Cuando llegó a la entrada de la vecindad, se encontró con su vecina del doce, cargando sobre el hombro un costal enorme de comida seca para gato.
—Buenas tardes —lo saludó y se apresuró a subir los escalones con todo y qué no se limitaba al bulto sobre su hombro.
—Buenas tardes —saludó en voz baja y ya que ella no pudo oírlo.
Eran varios escalones, ya que vivían en el tercer piso del edificio. Subió despacio para darle tiempo a entrar. No se la quería topar otra vez.
En realidad, para ser un hombre tan atractivo, Gonzalo resultaba tímido en extremo.
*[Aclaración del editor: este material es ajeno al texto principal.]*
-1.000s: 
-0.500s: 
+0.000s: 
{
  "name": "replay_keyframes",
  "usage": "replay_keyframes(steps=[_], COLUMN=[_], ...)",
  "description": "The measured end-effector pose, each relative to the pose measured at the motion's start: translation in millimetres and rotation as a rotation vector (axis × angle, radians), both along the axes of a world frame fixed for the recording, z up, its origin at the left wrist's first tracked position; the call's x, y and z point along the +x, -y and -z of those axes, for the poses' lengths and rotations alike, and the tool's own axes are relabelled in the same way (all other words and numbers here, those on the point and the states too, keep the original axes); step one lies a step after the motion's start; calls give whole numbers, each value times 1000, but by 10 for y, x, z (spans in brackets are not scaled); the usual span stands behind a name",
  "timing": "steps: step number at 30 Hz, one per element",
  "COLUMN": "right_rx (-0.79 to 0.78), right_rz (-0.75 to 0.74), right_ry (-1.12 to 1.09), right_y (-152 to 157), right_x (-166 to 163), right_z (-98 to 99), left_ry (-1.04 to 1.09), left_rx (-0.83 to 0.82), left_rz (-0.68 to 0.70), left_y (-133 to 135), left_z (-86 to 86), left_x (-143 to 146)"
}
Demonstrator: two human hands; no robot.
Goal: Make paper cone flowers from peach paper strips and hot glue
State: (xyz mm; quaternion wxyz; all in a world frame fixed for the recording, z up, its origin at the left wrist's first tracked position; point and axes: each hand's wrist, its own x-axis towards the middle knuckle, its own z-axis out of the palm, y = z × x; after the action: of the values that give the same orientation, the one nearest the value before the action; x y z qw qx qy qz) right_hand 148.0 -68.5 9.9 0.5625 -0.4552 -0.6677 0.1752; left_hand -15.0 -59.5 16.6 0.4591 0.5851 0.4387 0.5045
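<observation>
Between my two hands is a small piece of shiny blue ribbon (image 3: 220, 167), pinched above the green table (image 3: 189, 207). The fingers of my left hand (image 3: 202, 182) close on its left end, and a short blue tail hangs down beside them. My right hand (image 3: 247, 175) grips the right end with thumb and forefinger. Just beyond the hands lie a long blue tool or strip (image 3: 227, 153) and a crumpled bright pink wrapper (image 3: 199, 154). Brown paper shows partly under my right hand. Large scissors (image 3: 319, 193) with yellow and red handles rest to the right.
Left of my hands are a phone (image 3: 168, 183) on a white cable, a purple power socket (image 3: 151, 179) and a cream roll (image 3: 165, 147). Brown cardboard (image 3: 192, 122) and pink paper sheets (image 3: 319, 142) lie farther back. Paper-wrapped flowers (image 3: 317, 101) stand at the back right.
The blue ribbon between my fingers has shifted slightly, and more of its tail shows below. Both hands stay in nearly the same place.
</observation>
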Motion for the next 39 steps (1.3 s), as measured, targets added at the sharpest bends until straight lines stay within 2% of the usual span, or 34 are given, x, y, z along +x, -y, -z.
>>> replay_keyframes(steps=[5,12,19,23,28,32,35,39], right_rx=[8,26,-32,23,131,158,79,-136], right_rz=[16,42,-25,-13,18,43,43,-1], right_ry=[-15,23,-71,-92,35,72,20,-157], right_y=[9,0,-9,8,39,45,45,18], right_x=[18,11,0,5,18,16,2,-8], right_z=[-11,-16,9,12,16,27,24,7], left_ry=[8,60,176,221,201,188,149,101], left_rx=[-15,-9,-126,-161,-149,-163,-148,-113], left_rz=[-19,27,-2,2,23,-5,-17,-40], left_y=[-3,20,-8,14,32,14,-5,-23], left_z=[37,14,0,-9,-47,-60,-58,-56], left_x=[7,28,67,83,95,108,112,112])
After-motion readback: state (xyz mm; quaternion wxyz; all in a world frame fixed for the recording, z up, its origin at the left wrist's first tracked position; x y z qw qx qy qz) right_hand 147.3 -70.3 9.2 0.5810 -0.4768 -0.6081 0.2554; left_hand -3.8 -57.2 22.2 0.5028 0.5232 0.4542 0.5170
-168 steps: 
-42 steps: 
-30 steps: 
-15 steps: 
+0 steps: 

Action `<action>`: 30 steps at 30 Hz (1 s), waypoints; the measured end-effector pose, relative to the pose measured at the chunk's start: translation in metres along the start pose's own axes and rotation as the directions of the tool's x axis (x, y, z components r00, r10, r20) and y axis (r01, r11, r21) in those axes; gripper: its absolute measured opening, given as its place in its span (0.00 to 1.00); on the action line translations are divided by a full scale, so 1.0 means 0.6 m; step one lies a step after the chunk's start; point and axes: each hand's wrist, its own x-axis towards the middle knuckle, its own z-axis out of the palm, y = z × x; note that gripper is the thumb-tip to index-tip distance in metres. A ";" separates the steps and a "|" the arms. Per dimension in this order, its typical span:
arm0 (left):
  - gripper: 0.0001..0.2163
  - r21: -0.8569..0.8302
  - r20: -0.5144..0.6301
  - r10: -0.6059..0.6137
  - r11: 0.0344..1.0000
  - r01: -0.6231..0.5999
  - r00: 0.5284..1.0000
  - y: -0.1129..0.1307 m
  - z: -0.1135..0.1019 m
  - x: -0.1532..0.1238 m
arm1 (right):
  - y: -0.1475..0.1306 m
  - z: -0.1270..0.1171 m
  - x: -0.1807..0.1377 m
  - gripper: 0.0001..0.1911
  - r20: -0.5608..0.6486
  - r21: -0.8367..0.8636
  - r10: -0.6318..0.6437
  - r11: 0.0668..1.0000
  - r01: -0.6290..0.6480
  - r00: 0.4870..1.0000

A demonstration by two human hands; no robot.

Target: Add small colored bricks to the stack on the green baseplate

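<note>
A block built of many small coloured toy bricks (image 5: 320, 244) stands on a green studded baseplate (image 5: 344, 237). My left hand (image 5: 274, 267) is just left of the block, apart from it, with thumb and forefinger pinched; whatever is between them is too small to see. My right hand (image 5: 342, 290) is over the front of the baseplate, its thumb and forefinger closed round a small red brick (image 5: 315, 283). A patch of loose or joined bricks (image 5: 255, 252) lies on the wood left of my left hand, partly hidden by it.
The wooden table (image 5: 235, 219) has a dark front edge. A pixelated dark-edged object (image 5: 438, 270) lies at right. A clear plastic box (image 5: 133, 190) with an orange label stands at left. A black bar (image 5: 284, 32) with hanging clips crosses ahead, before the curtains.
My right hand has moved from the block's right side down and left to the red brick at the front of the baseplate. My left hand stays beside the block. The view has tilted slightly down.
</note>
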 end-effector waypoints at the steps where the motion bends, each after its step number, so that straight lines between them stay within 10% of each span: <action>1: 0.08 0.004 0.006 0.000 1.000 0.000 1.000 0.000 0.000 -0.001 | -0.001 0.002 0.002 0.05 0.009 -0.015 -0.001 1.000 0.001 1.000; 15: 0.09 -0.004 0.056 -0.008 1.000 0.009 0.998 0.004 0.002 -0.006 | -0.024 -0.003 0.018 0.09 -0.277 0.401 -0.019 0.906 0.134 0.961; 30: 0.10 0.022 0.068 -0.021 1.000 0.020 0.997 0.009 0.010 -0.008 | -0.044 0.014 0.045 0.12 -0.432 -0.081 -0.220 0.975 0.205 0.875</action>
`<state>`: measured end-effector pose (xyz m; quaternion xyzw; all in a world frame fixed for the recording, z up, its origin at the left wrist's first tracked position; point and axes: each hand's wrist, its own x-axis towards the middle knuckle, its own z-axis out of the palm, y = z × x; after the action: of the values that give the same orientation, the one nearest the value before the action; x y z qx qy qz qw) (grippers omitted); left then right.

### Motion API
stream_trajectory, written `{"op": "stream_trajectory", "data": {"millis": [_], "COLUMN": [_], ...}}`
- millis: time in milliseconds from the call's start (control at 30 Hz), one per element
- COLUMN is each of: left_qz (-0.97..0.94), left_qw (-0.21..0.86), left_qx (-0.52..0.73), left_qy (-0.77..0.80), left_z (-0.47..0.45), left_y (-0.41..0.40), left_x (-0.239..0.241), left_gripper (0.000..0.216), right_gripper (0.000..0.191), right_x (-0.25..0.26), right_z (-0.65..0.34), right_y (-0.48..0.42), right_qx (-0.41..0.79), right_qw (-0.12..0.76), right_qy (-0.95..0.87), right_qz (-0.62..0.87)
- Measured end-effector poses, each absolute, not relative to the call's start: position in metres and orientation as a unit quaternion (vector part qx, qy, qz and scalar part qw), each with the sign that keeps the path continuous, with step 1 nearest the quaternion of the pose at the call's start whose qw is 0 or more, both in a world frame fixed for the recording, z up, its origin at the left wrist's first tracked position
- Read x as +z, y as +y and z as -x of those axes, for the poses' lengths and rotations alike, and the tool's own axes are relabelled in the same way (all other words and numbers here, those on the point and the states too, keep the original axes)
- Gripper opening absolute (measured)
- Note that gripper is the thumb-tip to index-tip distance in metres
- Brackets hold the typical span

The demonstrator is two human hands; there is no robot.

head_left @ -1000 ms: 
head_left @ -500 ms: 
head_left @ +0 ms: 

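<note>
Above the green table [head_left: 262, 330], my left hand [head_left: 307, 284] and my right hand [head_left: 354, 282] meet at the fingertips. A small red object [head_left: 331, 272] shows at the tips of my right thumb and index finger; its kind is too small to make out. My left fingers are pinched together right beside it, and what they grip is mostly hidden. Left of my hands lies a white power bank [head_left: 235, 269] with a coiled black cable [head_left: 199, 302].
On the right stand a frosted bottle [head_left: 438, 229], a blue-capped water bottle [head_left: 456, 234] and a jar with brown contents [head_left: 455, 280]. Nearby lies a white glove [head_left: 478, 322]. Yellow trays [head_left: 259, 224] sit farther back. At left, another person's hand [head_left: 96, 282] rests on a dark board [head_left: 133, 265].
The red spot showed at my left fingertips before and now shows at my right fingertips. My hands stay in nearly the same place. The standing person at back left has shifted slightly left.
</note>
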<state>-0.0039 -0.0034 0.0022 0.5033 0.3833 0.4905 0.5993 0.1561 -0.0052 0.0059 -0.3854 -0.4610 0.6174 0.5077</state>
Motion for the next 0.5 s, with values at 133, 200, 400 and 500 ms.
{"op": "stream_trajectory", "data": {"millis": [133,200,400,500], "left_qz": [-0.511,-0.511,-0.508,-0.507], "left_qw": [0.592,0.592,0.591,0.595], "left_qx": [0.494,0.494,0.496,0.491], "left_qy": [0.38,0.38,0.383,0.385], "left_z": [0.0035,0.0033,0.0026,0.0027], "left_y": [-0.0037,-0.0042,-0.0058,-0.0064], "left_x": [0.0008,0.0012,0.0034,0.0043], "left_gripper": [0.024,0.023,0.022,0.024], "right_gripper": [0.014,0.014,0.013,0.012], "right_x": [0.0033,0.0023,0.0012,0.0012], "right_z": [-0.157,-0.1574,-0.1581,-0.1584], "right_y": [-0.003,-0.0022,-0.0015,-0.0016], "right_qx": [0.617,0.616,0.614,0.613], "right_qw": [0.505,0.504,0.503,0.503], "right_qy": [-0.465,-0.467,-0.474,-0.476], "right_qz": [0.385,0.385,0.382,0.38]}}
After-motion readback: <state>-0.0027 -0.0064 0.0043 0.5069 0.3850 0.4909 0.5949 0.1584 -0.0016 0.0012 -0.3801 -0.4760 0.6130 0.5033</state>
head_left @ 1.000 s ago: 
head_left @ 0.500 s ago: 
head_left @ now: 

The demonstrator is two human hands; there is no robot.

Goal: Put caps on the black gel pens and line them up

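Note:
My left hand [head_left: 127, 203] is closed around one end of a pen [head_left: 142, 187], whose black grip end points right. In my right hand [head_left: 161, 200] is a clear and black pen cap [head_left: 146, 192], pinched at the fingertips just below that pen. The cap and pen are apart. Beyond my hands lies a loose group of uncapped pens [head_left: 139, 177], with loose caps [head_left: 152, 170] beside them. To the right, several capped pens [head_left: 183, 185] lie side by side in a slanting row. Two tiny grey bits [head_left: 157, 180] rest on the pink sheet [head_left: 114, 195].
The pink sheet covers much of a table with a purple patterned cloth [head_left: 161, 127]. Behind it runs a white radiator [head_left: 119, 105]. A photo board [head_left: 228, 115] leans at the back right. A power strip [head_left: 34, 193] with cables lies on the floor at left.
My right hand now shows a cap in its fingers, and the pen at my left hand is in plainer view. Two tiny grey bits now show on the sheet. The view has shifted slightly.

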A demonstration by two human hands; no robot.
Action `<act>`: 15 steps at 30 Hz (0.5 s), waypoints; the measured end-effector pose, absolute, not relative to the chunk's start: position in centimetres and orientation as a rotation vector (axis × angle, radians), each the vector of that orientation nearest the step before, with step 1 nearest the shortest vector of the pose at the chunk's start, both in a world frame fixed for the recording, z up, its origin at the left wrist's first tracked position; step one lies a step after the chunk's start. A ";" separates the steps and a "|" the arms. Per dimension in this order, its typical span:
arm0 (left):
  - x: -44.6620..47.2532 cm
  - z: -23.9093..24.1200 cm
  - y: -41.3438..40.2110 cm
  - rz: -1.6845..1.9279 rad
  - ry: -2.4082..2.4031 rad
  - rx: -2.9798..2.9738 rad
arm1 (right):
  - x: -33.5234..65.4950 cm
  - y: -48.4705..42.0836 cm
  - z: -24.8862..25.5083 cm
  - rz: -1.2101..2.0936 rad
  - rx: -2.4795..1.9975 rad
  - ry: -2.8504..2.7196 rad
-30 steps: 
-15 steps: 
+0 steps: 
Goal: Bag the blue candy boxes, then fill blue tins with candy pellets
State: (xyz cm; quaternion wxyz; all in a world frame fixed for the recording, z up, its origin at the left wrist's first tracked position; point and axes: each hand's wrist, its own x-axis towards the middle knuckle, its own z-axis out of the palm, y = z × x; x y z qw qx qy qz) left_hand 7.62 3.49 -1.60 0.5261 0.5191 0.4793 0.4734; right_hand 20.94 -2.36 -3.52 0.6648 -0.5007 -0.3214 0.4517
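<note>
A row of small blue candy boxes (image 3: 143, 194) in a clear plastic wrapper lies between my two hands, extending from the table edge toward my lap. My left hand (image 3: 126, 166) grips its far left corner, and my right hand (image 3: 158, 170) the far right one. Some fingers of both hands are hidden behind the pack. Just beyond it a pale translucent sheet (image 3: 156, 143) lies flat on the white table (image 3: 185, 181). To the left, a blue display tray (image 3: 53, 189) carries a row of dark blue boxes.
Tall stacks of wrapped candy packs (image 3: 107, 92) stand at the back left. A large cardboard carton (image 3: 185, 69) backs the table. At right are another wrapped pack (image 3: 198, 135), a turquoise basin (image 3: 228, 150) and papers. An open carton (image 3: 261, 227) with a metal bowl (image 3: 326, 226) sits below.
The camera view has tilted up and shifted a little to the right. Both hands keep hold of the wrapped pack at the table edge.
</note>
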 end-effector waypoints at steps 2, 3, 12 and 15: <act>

No es que su vecina le cayera mal, ni nada, apenas si habían intercambiado algunas palabras, pero lo intimidaba un poco. Sobre todo, porque sabía qué no le era indiferente.
Comparada con su novia, su vecina tenía lo mismo qué Jessica, pero más grande. La imaginó llevando, en vez de un costal de comida para gatos, un antílope; con un hacha en una mano y una espada en la otra y cómo única vestimenta, una piel de leopardo cubriendo sus prolongadas curvas femeninas. Bajó la cabeza porque le dió risa lo que estaba pensando y terminó de subir.
Cuando abrió la puerta, parecía qué un huracán había pasado por ahí, dejado basura sobre cada superficie. Era indignante. No acababa de limpiar cuando ella ya tenía el sitio hecho un chiquero.
Tal vez había sido un error pedirle que se quedara, pues era evidente qué las cosas habían cambiado demasiado para peor.
Después de todo ¿Cómo alguien como ella iba a querer estar con un discapacitado sin empleo?